Assignment:
Copy out, from the entries below, each line that holds the string "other".

Dataset entries:
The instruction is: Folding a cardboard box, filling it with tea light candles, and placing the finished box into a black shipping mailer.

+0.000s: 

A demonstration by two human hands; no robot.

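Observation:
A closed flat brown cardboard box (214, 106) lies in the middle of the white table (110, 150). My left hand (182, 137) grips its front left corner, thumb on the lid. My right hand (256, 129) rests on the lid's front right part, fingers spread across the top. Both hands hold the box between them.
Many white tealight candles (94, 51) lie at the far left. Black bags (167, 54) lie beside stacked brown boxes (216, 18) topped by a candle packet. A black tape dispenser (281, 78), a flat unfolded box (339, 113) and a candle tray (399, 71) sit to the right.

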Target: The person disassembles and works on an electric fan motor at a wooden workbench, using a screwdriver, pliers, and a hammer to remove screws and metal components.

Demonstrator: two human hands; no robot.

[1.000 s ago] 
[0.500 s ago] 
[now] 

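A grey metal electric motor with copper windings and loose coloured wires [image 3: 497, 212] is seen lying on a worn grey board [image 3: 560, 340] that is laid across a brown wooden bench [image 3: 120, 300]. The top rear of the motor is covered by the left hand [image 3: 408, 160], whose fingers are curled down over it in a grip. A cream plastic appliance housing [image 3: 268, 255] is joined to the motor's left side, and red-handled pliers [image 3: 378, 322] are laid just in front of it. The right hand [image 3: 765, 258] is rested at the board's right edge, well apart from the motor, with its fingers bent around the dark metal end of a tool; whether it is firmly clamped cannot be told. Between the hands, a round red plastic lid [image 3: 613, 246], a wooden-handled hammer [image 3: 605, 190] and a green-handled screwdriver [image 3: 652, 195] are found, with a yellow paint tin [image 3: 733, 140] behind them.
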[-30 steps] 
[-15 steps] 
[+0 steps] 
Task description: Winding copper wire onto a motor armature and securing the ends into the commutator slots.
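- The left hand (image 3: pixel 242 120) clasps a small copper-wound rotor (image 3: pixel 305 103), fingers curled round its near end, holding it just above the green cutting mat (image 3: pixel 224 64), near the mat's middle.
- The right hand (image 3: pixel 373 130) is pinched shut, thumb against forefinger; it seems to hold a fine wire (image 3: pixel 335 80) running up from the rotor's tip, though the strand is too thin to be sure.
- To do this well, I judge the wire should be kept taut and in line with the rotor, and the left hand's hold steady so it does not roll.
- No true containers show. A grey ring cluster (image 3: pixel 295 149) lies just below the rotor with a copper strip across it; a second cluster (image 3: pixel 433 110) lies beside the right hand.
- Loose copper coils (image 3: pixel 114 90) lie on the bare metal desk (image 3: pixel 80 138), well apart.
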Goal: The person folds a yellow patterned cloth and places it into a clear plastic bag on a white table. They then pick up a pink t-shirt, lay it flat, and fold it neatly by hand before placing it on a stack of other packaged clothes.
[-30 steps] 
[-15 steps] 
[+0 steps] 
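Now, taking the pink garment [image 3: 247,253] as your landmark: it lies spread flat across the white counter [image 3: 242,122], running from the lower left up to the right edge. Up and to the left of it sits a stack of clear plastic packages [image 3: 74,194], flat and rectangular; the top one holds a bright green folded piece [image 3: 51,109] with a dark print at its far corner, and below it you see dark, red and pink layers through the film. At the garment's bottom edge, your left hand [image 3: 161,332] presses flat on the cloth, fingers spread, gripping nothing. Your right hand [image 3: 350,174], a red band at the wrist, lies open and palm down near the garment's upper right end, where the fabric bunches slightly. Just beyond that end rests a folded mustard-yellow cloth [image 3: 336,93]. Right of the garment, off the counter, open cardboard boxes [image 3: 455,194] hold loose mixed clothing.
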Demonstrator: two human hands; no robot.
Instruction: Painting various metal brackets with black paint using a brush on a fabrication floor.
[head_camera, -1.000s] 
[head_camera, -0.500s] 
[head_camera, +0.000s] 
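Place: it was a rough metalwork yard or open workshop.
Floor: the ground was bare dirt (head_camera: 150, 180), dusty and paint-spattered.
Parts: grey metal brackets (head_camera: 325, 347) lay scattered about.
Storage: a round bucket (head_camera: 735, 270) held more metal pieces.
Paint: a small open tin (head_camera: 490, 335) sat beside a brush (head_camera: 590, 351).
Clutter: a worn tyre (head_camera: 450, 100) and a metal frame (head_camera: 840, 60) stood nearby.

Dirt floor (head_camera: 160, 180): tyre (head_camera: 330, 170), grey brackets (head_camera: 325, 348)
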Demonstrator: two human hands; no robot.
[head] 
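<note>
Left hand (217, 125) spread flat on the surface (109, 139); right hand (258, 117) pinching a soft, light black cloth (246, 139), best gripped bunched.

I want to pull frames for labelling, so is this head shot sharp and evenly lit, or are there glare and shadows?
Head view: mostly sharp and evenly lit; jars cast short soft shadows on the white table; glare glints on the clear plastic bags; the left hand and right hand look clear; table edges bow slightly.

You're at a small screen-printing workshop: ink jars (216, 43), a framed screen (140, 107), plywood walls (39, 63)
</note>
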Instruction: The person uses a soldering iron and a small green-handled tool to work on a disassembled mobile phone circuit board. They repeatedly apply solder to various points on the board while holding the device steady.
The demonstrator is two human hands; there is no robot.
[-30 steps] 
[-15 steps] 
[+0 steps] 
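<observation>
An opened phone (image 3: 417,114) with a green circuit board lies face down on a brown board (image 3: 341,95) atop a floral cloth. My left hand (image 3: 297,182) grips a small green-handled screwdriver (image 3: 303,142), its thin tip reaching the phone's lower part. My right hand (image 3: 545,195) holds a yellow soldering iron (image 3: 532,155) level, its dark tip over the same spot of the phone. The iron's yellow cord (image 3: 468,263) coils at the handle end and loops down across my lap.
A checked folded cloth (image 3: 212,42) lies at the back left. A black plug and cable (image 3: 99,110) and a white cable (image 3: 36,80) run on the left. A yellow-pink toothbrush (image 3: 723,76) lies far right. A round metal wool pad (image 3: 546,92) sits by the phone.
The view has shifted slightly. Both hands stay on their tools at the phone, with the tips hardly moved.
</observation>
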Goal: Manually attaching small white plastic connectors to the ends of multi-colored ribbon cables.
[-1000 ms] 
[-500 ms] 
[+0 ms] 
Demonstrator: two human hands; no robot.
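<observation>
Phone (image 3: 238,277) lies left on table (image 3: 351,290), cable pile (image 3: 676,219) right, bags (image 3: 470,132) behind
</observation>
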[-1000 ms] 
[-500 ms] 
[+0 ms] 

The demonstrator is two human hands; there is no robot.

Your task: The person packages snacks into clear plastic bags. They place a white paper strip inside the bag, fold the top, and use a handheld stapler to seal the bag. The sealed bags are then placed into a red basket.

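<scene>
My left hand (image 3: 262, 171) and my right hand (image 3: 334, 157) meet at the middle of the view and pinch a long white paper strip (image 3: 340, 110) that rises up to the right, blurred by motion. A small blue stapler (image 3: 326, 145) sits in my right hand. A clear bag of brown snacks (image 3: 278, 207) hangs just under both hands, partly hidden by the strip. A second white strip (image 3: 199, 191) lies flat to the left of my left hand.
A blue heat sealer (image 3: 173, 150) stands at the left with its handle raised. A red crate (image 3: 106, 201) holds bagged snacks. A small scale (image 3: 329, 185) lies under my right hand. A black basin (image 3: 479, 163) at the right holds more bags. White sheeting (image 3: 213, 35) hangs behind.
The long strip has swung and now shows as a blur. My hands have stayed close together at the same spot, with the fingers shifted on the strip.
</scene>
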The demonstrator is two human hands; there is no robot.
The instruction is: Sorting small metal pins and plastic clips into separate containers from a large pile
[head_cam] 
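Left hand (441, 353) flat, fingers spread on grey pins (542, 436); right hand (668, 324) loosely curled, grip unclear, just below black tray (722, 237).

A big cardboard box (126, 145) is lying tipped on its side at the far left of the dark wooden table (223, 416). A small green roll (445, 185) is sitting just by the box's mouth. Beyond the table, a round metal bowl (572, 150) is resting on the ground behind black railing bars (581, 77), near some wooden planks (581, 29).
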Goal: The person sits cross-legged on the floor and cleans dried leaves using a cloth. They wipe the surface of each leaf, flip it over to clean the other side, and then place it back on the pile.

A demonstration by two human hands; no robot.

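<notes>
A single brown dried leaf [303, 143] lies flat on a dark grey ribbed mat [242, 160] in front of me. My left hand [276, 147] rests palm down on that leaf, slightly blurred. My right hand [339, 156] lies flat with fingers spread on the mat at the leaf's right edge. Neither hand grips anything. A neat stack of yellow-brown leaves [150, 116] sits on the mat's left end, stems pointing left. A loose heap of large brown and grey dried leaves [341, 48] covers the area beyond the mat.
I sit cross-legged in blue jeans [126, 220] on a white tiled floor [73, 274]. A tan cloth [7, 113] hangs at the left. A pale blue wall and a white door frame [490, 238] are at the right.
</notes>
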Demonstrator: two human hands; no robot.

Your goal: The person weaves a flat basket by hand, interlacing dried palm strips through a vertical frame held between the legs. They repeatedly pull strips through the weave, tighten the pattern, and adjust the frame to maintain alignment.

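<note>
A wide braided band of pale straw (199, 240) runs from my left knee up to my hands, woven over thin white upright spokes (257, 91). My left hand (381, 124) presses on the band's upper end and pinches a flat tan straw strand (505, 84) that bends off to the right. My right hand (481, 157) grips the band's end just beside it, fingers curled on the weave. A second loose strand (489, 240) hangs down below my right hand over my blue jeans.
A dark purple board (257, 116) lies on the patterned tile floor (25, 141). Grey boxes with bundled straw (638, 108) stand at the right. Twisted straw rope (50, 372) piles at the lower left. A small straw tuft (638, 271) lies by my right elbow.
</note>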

Written response:
Goal: The person folds a yellow patterned cloth and places it into a clear plastic bag on a white table. They then pick up a pink t-shirt, lay it flat, and fold it neatly by hand before placing it on a stack of other packaged clothes.
Goal: The person sits cross-legged on the floor and cleans dried leaves using a cloth. They wipe the surface of each leaf, flip it over to clean the other side, and then place it back on the pile.

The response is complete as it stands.